# THE PROBLEM:
Go through the listing and copy every line word for word.

# SOURCE DATA:
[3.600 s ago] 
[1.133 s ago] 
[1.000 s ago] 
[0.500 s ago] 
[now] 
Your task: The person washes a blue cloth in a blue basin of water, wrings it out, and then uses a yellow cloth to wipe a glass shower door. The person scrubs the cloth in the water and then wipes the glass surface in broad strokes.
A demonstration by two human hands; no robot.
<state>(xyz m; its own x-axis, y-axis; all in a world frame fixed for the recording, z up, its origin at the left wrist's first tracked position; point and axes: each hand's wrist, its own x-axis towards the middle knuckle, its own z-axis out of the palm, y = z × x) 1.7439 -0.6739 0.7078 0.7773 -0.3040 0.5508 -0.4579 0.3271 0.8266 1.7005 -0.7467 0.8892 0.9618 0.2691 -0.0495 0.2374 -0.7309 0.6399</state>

# ANSWER BOX:
[3.600 s ago] 
[1.133 s ago] 
[1.000 s ago] 
[0.500 s ago] 
[now] 
Your task: The person washes a blue cloth in a blue basin of water, wrings it out, and then uses a yellow cloth to wipe a glass shower door. The person scrubs the cloth in the water and then wipes the glass surface in broad strokes.
A demonstration by two human hands; no robot.
<state>(xyz m; its own x-axis, y-axis; all in a world frame fixed for the recording, z up, its origin at the left wrist's first tracked position; point and axes: each hand's wrist, its own x-axis towards the middle knuckle, its own z-axis out of the palm, y = z × x) 1.7439 -0.6739 0.7078 0.7773 -0.3040 0.5508 -0.4579 0.3271 0.8266 1.7005 -0.7467 0.8892 0.9618 0.2691 -0.0495 0.2374 -0.7309 0.6399</state>

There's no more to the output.